# Exercise details:
Some lines in the records below may hold the word "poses"; give the number of those lines and nothing else.

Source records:
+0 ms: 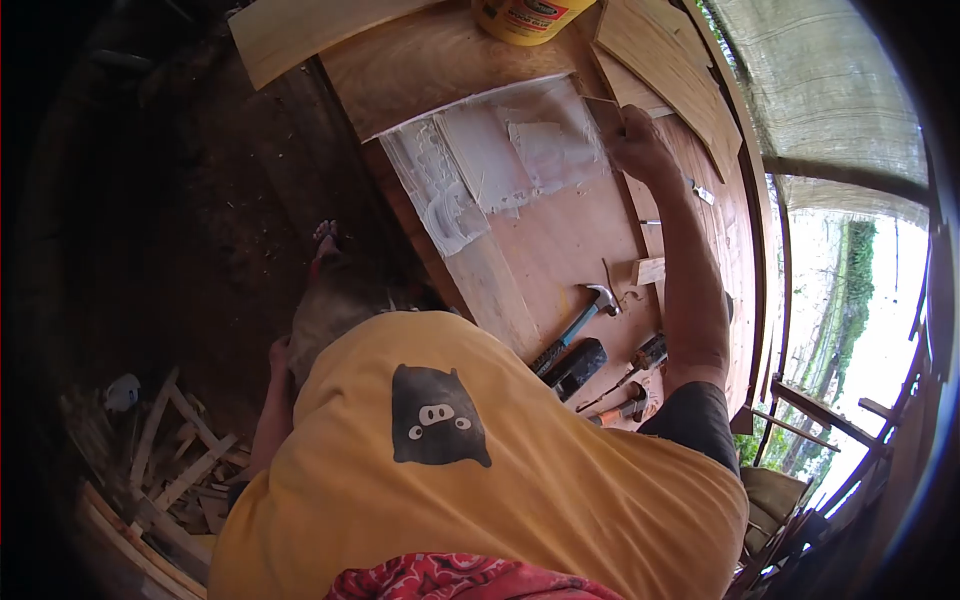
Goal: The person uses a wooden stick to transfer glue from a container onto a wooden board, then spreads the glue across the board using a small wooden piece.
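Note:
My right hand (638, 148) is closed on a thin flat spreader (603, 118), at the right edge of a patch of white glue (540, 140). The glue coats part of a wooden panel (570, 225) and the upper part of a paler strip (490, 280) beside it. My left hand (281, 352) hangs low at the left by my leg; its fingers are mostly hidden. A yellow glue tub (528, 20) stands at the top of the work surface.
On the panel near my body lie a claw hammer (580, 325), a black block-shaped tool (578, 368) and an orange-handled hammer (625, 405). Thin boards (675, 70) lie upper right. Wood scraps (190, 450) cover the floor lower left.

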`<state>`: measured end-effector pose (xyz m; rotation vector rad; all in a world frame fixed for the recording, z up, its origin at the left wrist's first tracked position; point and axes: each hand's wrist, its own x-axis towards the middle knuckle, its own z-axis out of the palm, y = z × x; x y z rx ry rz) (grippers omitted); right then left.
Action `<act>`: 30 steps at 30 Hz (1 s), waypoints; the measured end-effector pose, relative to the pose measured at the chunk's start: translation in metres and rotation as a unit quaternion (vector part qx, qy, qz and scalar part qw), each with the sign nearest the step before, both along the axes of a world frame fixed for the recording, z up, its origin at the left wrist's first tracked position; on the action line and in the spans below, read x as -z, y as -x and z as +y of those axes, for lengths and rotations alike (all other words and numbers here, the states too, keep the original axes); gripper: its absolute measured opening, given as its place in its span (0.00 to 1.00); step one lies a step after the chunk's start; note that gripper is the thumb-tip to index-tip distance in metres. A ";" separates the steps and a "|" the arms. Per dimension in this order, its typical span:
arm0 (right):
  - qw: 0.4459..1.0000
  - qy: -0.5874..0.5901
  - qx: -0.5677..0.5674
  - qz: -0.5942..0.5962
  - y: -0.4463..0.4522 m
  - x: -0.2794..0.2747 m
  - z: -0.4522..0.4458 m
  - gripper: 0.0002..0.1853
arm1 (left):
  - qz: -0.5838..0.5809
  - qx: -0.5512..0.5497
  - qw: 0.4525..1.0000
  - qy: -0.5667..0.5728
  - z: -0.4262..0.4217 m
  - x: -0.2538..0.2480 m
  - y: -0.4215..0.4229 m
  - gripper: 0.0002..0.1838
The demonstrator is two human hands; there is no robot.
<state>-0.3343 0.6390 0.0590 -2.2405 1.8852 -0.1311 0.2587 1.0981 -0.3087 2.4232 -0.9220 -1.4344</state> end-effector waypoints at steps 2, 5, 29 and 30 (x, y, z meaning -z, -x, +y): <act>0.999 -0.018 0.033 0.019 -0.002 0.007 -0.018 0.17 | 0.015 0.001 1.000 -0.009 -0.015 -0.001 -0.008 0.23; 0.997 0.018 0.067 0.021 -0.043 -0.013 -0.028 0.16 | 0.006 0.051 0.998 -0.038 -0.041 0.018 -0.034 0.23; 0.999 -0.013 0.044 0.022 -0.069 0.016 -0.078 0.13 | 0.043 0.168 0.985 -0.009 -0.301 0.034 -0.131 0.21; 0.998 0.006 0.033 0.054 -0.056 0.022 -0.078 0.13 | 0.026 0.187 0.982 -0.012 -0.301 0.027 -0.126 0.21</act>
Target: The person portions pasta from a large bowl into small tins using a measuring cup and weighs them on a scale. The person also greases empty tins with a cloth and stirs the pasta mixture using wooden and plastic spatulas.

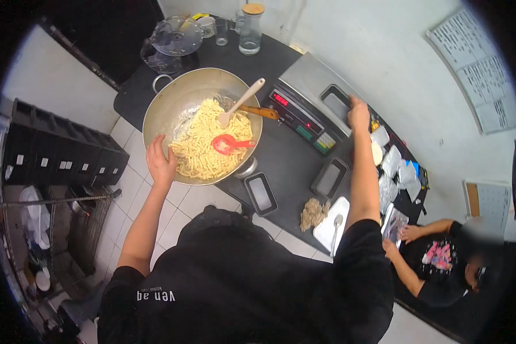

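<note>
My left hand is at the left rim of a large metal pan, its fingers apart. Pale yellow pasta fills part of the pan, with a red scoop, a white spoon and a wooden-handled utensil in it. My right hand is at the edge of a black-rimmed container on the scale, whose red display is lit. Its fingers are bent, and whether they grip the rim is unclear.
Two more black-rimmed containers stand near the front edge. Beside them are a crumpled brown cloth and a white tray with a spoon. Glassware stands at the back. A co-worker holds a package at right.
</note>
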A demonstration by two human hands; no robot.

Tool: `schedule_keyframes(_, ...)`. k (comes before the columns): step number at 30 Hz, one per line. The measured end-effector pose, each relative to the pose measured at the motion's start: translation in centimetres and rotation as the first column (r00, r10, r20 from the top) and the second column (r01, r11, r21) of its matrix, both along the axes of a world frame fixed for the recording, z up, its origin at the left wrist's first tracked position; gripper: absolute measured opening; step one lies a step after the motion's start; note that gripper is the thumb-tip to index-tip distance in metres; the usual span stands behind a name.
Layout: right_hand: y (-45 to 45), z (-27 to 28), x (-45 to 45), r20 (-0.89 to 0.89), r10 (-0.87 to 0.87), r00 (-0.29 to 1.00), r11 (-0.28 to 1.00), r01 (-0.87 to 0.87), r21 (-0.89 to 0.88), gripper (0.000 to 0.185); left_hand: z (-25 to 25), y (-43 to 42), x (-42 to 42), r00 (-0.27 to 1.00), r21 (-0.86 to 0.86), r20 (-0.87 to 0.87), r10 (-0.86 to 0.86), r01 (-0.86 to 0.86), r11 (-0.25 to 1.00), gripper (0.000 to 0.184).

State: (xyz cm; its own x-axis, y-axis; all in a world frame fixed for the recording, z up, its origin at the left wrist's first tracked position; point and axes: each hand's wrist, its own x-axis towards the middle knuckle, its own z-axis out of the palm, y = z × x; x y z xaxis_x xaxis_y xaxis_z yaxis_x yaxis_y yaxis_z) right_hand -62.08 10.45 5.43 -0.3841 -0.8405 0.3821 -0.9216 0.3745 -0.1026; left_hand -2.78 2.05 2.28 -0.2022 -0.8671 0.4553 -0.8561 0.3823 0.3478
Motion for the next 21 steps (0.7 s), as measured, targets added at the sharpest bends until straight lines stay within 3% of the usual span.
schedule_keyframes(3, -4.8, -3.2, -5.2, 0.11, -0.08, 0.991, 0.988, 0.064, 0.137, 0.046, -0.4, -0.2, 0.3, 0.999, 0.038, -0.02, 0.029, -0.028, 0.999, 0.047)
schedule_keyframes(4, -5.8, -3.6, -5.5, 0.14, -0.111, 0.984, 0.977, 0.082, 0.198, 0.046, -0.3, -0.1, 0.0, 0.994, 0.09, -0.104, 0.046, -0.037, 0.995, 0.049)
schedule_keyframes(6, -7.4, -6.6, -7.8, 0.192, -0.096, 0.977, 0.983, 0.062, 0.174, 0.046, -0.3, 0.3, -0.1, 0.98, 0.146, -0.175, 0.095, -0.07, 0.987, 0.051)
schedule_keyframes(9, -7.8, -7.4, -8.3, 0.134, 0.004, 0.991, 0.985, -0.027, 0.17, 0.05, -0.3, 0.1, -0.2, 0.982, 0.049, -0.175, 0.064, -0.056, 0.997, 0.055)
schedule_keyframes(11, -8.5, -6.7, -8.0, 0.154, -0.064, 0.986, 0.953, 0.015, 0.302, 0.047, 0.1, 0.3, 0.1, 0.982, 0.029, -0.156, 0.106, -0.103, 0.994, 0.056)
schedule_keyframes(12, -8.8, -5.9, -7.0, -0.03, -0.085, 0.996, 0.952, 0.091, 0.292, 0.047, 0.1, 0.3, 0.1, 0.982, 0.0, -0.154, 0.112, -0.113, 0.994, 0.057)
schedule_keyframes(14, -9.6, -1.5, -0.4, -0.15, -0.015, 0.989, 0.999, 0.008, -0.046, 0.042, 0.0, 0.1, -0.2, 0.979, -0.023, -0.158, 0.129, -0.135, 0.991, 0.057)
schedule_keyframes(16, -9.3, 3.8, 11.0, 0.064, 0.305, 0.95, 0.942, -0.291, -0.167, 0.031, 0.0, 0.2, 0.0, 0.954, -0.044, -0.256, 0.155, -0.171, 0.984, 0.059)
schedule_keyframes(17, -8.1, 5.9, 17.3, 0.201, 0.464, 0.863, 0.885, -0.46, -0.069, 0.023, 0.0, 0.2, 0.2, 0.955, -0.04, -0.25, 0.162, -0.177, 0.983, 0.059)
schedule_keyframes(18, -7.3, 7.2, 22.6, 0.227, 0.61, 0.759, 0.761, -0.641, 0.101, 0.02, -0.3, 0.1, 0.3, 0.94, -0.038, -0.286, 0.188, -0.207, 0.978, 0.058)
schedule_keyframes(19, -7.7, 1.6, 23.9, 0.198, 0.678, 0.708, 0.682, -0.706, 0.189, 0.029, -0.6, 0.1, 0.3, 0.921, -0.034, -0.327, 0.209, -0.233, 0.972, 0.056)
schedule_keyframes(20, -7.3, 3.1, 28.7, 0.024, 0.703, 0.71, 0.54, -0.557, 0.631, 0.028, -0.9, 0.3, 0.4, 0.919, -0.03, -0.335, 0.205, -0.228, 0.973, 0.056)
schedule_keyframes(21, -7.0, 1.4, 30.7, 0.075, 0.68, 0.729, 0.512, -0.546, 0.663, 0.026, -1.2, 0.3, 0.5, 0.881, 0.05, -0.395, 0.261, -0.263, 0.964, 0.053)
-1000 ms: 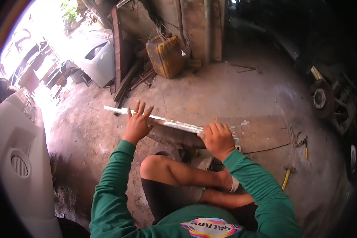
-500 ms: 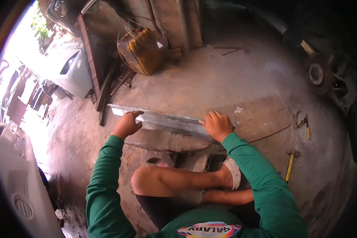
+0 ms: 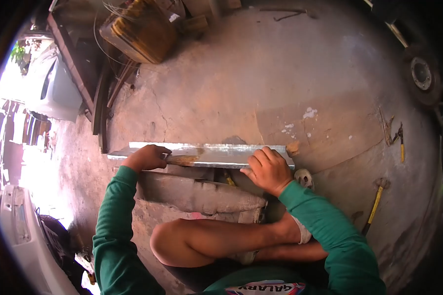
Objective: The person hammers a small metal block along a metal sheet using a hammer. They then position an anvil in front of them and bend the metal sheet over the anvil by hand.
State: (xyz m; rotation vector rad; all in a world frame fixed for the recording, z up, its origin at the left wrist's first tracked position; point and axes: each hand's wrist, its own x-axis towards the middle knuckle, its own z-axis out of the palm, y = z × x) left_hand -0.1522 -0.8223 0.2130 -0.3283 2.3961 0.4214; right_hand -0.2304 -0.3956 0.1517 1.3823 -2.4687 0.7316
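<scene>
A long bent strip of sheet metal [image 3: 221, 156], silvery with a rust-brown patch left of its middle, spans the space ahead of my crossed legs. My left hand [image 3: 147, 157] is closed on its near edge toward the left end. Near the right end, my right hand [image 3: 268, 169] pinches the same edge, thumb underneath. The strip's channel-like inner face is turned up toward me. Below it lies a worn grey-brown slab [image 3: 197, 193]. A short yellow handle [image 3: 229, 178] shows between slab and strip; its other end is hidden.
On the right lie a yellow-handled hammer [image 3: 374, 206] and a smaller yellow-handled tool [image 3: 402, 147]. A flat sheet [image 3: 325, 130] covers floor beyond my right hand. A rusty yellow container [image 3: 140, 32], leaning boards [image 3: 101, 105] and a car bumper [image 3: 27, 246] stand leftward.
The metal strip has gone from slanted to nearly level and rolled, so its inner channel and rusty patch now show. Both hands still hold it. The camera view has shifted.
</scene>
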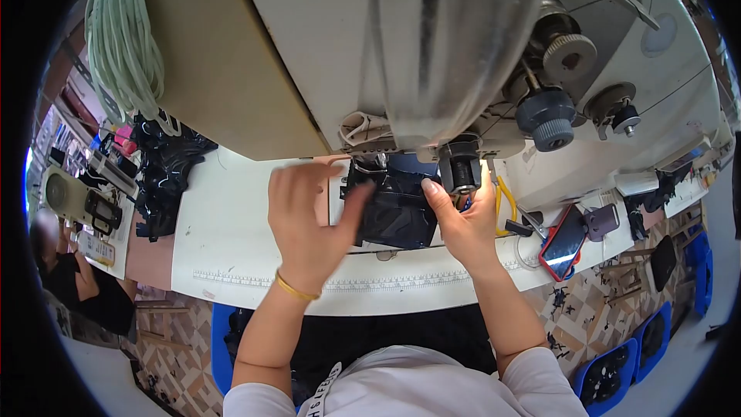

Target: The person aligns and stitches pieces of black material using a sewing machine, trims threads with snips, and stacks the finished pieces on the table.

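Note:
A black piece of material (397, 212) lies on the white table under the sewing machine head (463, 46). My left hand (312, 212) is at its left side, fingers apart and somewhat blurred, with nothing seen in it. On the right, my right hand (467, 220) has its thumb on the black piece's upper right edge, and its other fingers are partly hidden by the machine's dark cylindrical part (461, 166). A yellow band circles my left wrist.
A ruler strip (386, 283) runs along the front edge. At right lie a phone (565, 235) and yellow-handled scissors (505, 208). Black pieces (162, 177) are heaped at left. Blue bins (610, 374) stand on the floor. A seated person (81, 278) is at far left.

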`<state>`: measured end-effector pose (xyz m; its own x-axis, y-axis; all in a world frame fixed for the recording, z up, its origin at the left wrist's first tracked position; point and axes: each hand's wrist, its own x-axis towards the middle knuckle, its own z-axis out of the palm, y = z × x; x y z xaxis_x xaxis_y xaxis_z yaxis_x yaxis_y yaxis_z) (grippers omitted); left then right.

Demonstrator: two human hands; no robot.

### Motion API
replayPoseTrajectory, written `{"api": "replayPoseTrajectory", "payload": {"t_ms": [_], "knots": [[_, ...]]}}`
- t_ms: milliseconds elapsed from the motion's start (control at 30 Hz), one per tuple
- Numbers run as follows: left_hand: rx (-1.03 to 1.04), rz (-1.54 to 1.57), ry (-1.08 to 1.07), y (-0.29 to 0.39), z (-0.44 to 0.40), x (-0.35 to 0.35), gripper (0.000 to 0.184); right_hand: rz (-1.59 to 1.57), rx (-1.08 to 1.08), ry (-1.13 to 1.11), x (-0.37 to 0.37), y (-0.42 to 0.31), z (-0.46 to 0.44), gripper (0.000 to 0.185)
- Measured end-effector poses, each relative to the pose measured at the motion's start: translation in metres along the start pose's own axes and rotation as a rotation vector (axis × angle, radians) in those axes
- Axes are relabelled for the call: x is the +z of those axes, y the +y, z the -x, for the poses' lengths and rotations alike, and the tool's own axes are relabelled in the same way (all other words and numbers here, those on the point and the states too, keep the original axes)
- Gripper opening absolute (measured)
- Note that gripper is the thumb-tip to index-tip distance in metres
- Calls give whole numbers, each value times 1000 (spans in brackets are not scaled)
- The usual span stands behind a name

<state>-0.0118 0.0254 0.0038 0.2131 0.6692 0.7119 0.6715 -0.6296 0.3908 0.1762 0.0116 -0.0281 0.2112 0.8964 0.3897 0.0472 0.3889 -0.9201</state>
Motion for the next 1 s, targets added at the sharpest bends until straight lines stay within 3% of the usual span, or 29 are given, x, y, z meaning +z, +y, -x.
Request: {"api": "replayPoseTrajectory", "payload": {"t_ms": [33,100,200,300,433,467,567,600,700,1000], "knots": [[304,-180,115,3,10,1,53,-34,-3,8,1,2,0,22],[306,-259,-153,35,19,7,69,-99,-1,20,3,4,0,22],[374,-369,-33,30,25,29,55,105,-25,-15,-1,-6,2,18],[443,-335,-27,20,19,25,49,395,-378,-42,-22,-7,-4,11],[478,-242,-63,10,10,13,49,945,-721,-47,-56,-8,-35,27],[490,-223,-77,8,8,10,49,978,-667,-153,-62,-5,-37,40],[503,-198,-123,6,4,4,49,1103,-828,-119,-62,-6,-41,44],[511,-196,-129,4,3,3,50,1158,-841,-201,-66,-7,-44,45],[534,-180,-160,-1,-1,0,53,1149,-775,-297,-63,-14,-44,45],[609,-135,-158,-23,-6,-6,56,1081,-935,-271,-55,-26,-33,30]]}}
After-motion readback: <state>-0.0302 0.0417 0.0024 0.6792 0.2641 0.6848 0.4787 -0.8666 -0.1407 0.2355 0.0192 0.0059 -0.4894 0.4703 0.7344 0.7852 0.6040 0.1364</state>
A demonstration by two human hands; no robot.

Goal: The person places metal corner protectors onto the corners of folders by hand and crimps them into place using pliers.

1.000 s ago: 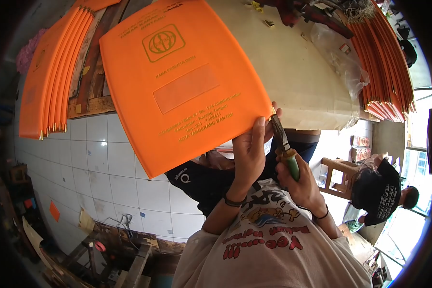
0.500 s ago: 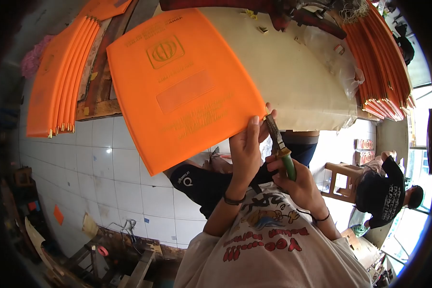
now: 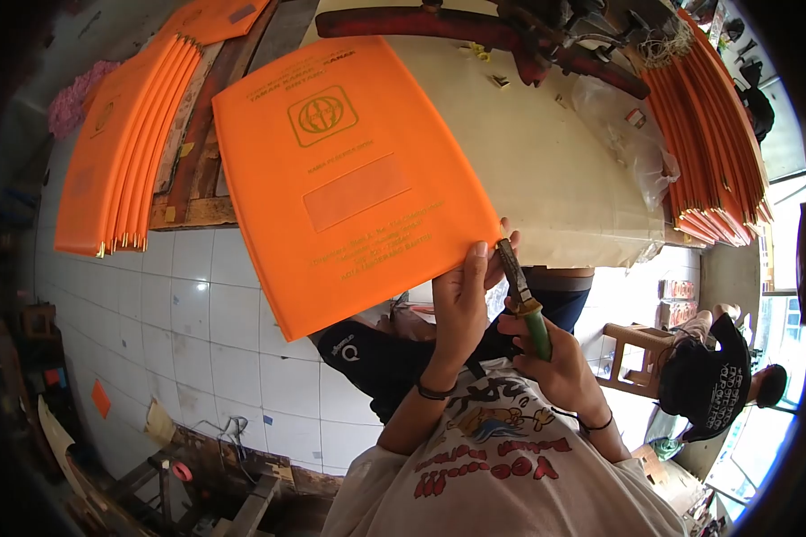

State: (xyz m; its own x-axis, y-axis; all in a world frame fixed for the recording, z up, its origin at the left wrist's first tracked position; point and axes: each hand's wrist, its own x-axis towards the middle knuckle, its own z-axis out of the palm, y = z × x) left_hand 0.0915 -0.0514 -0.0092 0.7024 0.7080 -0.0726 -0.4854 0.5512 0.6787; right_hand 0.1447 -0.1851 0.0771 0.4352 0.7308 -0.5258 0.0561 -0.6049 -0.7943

# The completed task:
2